Habashi comes to UVA from Purdue University’s Krannert School of Management, where she has served on the faculty since 2016, following five years teaching psychological and brain sciences at the University of Iowa. She is a clinical associate professor of management, with expertise in social and workplace behavior.
She leads Purdue’s Brock-Wilson Center for Women in Management. The center empowers women to overcome gender obstacles in the workplace and prepares women and men to lead and excel in a diverse workforce and changing social climate. For three years ending in 2020, she also served as assistant department head for Krannert’s Department of Management.
“Meara is a scholar and leader in diversity, equity and inclusion, as well as a passionate advocate for people from backgrounds traditionally underrepresented in STEM,” said UVA Engineering Executive Dean Pamela M. Norris, who led the hiring process. “She will be a game-changer in our community’s efforts to create a supportive climate for all while dismantling systemic bias that presents obstacles for diverse populations.”
Habashi’s experience spans administration, research, teaching, service and engagement, all domains that will be important to meeting UVA Engineering’s goals for a culture of inclusive excellence.

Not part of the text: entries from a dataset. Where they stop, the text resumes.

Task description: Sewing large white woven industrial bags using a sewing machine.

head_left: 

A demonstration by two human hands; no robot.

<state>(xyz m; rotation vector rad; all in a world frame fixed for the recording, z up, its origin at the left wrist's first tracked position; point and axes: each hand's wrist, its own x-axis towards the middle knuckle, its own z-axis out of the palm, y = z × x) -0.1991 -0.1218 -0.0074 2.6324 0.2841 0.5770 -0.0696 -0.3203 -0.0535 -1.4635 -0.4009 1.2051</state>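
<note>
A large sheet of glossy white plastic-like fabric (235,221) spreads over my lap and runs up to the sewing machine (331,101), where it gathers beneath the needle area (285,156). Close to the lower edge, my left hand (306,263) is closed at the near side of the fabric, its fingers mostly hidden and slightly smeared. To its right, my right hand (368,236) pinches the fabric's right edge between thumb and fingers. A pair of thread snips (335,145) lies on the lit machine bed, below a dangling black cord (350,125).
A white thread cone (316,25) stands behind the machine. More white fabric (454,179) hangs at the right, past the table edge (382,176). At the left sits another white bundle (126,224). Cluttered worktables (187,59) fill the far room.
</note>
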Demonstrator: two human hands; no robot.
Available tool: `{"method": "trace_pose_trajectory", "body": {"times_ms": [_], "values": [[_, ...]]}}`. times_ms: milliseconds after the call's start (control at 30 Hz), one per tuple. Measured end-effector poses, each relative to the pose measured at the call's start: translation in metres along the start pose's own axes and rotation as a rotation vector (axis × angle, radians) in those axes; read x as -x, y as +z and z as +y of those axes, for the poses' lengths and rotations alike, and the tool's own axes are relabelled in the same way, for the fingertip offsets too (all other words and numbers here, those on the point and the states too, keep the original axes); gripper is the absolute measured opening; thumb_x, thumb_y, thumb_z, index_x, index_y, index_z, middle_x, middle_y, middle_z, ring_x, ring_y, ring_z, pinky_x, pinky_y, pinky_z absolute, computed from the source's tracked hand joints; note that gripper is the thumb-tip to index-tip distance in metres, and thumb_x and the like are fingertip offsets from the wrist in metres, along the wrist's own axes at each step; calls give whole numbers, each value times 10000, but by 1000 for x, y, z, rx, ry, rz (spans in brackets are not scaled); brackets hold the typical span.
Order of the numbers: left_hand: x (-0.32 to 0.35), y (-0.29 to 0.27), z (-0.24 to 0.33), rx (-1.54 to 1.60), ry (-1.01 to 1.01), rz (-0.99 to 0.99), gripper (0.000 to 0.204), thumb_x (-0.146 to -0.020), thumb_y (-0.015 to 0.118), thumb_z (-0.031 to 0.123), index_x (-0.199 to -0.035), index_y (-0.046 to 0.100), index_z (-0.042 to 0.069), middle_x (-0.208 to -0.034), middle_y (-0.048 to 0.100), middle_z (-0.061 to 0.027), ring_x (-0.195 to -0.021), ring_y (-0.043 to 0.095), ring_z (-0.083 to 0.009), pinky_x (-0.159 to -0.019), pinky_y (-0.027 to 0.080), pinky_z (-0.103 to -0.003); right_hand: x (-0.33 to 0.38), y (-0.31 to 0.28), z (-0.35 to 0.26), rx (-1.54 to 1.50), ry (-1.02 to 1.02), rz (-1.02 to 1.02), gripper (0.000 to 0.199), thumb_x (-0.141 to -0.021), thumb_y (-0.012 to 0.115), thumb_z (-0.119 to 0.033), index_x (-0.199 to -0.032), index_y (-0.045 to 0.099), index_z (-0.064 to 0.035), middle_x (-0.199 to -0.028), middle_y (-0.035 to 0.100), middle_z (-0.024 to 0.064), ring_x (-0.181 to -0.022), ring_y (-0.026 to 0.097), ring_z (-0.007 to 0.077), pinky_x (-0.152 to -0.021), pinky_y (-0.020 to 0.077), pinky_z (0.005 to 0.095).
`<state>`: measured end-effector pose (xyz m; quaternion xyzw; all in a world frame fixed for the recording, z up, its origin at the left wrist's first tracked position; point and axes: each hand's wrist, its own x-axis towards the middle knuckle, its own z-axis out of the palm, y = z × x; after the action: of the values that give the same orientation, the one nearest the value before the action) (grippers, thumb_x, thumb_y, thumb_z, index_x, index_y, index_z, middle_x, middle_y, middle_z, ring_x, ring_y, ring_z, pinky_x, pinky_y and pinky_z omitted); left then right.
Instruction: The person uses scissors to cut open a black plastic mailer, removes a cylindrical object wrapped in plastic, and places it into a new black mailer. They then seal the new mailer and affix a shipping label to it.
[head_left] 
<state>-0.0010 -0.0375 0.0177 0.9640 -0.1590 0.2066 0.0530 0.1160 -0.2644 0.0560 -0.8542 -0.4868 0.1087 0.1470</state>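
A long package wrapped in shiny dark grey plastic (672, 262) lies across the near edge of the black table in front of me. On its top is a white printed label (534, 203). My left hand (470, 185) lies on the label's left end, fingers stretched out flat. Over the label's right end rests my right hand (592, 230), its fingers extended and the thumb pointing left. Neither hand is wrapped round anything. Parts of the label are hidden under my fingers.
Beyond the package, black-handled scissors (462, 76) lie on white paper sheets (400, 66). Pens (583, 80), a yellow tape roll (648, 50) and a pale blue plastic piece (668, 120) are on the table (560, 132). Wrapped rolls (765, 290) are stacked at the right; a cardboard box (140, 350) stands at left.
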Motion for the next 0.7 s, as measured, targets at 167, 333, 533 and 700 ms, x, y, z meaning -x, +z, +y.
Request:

“I am honored to be offered this opportunity,” Habashi said. “The University of Virginia and the School of Engineering have clearly committed to confronting the challenges of the past and building a culture of respect and opportunity for students, faculty and staff. I am eager to contribute to harnessing that energy and enthusiasm to effect real change.”
Habashi’s appointment continues the School’s long-term investments in diversity, equity and inclusion, guided by its core value of excellence through diversity. Investments include the Center for Diversity in Engineering, which completed a renovation and expansion in 2020. The center leads a highly successful summer Bridge Program that welcomes and prepares incoming first-year students from backgrounds traditionally underrepresented in engineering. UVA Engineering alumni have recently stepped up to contribute to the center and its initiatives.
In addition, UVA Engineering is preparing to welcome its fourth cohort of incoming first-year students as part of the A. James Clark Scholars Program, established through support from the A. James and Alice B. Clark Foundation. The program provides unique educational and financial opportunities to exceptional students from populations traditionally underserved in STEM.
UVA Engineering’s many efforts led to the School being named in 2019 among the first in the country to earn a bronze award from the American Society for Engineering Education’s Diversity Recognition Program. The School is the top public engineering school in the United States for its percentage of women earning undergraduate degrees, among schools with at least 75 engineering graduates. UVA Engineering also has the top graduation rate of public engineering schools in the country for all students, including students from traditionally underrepresented groups such as African-American and Hispanic students.
Habashi cited these accomplishments as evidence that the School is poised to make significant further progress.
“The search committee was impressed with Meara’s understanding of our diversity, equity and inclusion aspirations and her strategic ideas for taking us to the next level,” said William Epling, professor and chair of the Department of Chemical Engineering and leader of the search committee.
Among Habashi’s priorities, working with UVA Engineering’s incoming Dean Jennifer L. West, will be to lead collaborative efforts to develop UVA Engineering’s inclusive excellence plan, aligned with the University’s Inclusive Excellence framework. She also will lead collaborative implementation planning for the recommendations from a Racial Equity Task Force, which released its report to the UVA Engineering community in March following the University’s Racial Equity Task Force.
“We will collaborate across the School and University to leverage all available resources with a focus on four primary areas: climate and culture, curriculum and instruction, recruitment and retention, and policies around diversity, equity and inclusion,” Habashi said.
“Beyond her leadership and scholarship in diversity, equity and inclusion, Meara clearly cares about people, listens deeply and is passionate about UVA Engineering’s mission to make the world a better place,” Dean Craig H. Benson said. “We look forward to great things to come with Meara as part of our team.”
Habashi will join the Charlottesville community with her husband, Jason Clark, and children Jonah, 10, Micah, 7, and Jaxon, 3.